### WHAT THIS TASK INVOLVES
Transcribe every record exactly.

Top of SUPPLIED RECORDS

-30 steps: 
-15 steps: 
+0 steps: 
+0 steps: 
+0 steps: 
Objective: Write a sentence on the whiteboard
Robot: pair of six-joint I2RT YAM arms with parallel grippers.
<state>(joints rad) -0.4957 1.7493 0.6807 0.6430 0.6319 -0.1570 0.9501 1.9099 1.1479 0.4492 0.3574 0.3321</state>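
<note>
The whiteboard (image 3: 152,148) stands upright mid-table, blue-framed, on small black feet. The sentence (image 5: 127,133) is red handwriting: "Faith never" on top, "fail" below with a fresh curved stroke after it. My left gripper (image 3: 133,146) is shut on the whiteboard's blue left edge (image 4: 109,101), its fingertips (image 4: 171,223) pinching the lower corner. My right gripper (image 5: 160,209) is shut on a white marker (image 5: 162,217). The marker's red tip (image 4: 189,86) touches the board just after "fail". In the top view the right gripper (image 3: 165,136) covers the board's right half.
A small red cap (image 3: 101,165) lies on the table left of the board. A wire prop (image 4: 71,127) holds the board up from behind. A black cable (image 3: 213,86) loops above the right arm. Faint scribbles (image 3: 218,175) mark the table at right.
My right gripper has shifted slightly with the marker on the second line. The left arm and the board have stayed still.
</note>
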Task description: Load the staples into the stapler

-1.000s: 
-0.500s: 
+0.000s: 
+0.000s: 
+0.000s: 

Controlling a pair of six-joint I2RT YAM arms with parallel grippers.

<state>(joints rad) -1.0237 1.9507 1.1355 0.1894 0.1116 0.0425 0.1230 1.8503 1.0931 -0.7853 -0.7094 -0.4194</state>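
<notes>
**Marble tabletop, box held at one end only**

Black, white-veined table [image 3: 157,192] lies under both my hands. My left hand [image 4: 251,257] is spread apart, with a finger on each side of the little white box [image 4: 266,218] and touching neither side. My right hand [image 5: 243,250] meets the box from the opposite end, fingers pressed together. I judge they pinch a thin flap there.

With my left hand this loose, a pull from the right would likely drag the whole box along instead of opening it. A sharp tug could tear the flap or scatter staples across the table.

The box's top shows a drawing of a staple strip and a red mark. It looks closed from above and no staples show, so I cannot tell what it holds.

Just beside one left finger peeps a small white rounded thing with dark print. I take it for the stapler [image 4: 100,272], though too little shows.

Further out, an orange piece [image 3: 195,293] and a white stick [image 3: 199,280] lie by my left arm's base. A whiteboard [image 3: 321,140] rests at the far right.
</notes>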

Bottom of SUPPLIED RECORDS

### WRITTEN ANSWER
-30 steps: 
-15 steps: 
+0 steps: 
+0 steps: 
+0 steps: 
Objective: Write a sentence on the whiteboard
Robot: pair of six-joint I2RT YAM arms with parallel grippers.
<state>(joints rad) -0.4957 1.7493 0.6807 0.6430 0.6319 -0.1570 0.9501 1.9099 1.1479 0.4492 0.3574 0.3321</state>
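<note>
The whiteboard (image 3: 152,148) stands upright mid-table, blue-framed, on small black feet. The sentence (image 5: 127,133) is red handwriting: "Faith never" on top, "fail" below with a fresh curved stroke after it. My left gripper (image 3: 133,146) is shut on the whiteboard's blue left edge (image 4: 109,101), its fingertips (image 4: 171,223) pinching the lower corner. My right gripper (image 5: 160,209) is shut on a white marker (image 5: 162,217). The marker's red tip (image 4: 189,86) touches the board just after "fail". In the top view the right gripper (image 3: 165,136) covers the board's right half.
A small red cap (image 3: 101,165) lies on the table left of the board. A wire prop (image 4: 71,127) holds the board up from behind. A black cable (image 3: 213,86) loops above the right arm. Faint scribbles (image 3: 218,175) mark the table at right.
My right gripper has shifted slightly with the marker on the second line. The left arm and the board have stayed still.
</note>
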Task description: Load the staples into the stapler

-1.000s: 
-0.500s: 
+0.000s: 
+0.000s: 
+0.000s: 

Controlling a pair of six-joint I2RT YAM arms with parallel grippers.

<state>(joints rad) -1.0237 1.9507 1.1355 0.1894 0.1116 0.0425 0.1230 1.8503 1.0931 -0.7853 -0.7094 -0.4194</state>
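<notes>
**Marble tabletop, box held at one end only**

Black, white-veined table [image 3: 157,192] lies under both my hands. My left hand [image 4: 251,257] is spread apart, with a finger on each side of the little white box [image 4: 266,218] and touching neither side. My right hand [image 5: 243,250] meets the box from the opposite end, fingers pressed together. I judge they pinch a thin flap there.

With my left hand this loose, a pull from the right would likely drag the whole box along instead of opening it. A sharp tug could tear the flap or scatter staples across the table.

The box's top shows a drawing of a staple strip and a red mark. It looks closed from above and no staples show, so I cannot tell what it holds.

Just beside one left finger peeps a small white rounded thing with dark print. I take it for the stapler [image 4: 100,272], though too little shows.

Further out, an orange piece [image 3: 195,293] and a white stick [image 3: 199,280] lie by my left arm's base. A whiteboard [image 3: 321,140] rests at the far right.
</notes>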

Work on this exercise has been finished.